EXERCISE REQUIREMENTS: Where the listing below reaches the line containing "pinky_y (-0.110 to", start writing out lines exactly, and stop once the line containing "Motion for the" has been written.

INFORMATION SUPPLIED:
§
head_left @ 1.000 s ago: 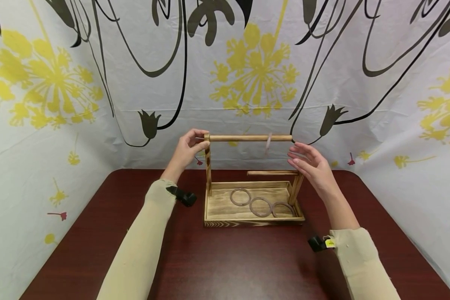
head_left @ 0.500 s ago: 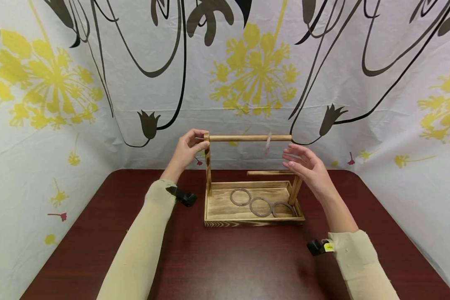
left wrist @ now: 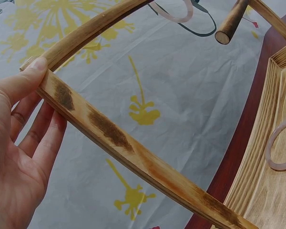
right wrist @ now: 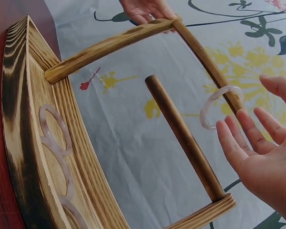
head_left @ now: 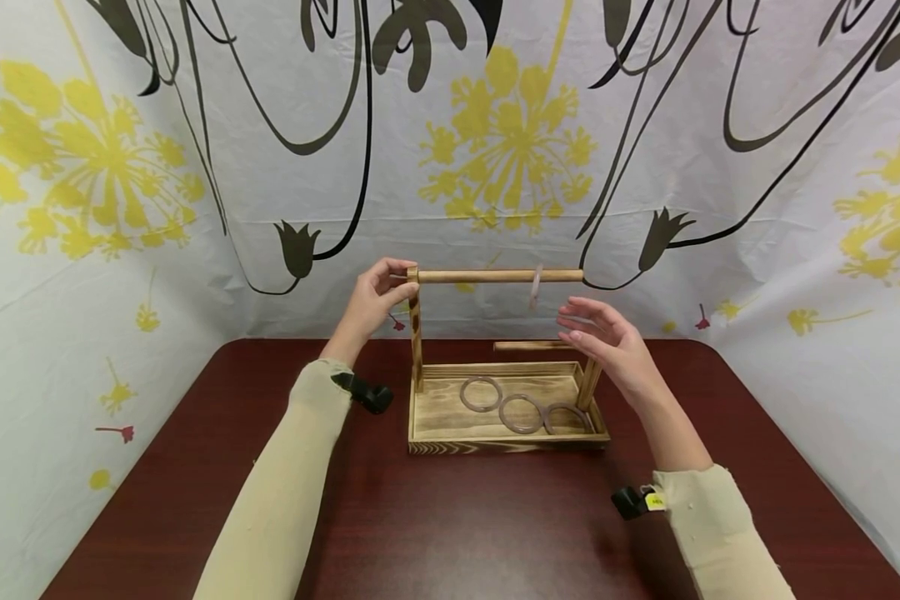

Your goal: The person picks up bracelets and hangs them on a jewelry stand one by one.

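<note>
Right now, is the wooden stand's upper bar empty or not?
Not empty: one pale bangle hangs around the upper bar near its free end, as the head and right wrist views show.

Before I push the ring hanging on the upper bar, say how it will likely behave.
The ring is probably stiff, since it shows a round outline. Its opening is wider than the upper bar, so it may swing or slide along it. It could slip off the free end, where no stop shows.
</note>
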Demonstrator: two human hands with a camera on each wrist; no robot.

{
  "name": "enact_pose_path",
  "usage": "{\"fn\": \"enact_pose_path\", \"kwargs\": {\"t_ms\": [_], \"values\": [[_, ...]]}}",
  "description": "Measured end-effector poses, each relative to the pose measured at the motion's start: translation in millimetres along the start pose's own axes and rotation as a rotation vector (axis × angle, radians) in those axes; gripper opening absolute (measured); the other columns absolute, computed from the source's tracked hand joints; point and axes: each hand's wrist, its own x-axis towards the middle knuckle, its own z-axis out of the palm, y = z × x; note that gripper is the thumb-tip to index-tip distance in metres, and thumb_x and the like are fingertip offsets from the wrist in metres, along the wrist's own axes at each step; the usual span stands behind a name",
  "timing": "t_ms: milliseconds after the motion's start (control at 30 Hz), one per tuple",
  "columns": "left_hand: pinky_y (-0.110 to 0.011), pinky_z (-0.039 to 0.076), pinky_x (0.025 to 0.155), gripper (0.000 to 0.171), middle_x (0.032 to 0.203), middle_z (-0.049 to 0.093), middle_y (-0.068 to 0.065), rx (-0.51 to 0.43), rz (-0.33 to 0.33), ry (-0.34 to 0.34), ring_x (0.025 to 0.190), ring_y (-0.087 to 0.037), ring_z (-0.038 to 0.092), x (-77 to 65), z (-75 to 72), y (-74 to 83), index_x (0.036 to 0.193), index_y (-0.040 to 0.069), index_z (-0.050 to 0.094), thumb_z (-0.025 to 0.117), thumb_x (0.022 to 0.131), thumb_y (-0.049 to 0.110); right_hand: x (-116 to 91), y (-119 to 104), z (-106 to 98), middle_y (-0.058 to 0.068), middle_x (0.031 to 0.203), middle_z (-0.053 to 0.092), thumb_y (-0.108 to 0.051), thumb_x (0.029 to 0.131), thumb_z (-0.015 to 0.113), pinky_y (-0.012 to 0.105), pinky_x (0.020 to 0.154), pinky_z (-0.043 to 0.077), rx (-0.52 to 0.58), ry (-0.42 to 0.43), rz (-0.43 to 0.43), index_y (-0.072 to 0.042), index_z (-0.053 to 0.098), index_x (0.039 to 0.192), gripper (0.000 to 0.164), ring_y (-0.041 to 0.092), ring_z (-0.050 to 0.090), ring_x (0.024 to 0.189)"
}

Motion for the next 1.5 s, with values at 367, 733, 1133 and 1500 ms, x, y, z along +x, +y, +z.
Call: {"fn": "enact_pose_path", "kwargs": {"t_ms": [367, 733, 1133, 1500], "values": [[-0.017, 0.054, 0.080, 0.033, 0.103, 0.064, 0.013, -0.007, 0.008, -0.004, 0.095, -0.008, 0.064, 0.4, -0.9, -2.2, 0.124, -0.009, 0.057, 0.066, 0.094, 0.001, -3, 3, 4, 0.007, 0.136, 0.057, 0.004, 0.099, 0.054, 0.032, 0.103, 0.052, -0.003, -0.015, 0.007, -0.002, 0.046, 0.144, 0.046, 0.017, 0.059, 0.126], [-0.018, 0.054, 0.079, 0.029, 0.101, 0.065, 0.014, -0.015, 0.007, 0.004, 0.091, -0.005, 0.064, 0.8, -0.4, -2.9, 0.122, -0.007, 0.057, 0.064, 0.094, -0.002, -4, 8, 11, 0.002, 0.127, 0.063, 0.004, 0.098, 0.056, 0.028, 0.097, 0.055, -0.055, -0.037, 0.009, 0.001, 0.049, 0.140, 0.043, 0.013, 0.066, 0.115], [-0.017, 0.053, 0.078, 0.032, 0.104, 0.063, 0.011, -0.002, -0.009, 0.006, 0.092, -0.004, 0.063, 0.5, 0.9, -1.3, 0.124, -0.009, 0.057, 0.065, 0.094, 0.000, -5, 14, 15, 0.005, 0.127, 0.064, 0.001, 0.098, 0.058, 0.031, 0.098, 0.056, -0.103, -0.108, 0.043, -0.003, 0.054, 0.137, 0.040, 0.013, 0.066, 0.114], [-0.018, 0.054, 0.079, 0.034, 0.102, 0.064, 0.013, -0.012, -0.009, 0.004, 0.093, -0.006, 0.064, 1.0, 0.0, -2.6, 0.125, -0.009, 0.056, 0.066, 0.094, 0.002, -9, 20, 18, 0.004, 0.127, 0.066, -0.006, 0.099, 0.059, 0.028, 0.096, 0.056, -0.169, -0.138, 0.105, 0.002, 0.050, 0.140, 0.042, 0.013, 0.065, 0.117]]}}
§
ANSWER TO THE EXERCISE:
  "columns": "left_hand: pinky_y (-0.110 to 0.011), pinky_z (-0.039 to 0.076), pinky_x (0.025 to 0.155), gripper (0.000 to 0.171), middle_x (0.032 to 0.203), middle_z (-0.049 to 0.093), middle_y (-0.068 to 0.065), rx (-0.51 to 0.43), rz (-0.33 to 0.33), ry (-0.34 to 0.34), ring_x (0.025 to 0.190), ring_y (-0.087 to 0.037), ring_z (-0.038 to 0.092), x (-77 to 65), z (-75 to 72), y (-74 to 83), index_x (0.036 to 0.193), index_y (-0.040 to 0.069), index_z (-0.050 to 0.094), thumb_z (-0.025 to 0.117), thumb_x (0.022 to 0.131), thumb_y (-0.049 to 0.110); right_hand: x (-116 to 91), y (-119 to 104), z (-106 to 98), middle_y (-0.058 to 0.068), middle_x (0.031 to 0.203), middle_z (-0.053 to 0.092), thumb_y (-0.108 to 0.051), thumb_x (0.029 to 0.131), thumb_z (-0.015 to 0.113), pinky_y (-0.012 to 0.105), pinky_x (0.020 to 0.154), pinky_z (-0.043 to 0.077), rx (-0.52 to 0.58), ry (-0.42 to 0.43), rz (-0.43 to 0.43), index_y (-0.072 to 0.042), index_z (-0.053 to 0.098), index_x (0.039 to 0.192), gripper (0.000 to 0.164), ring_y (-0.041 to 0.092), ring_z (-0.050 to 0.090), ring_x (0.024 to 0.189)"
}

Motion for the next 1.5 s, with values at 367, 733, 1133 and 1500 ms, x, y, z along +x, +y, +z.

There is nothing further to this answer.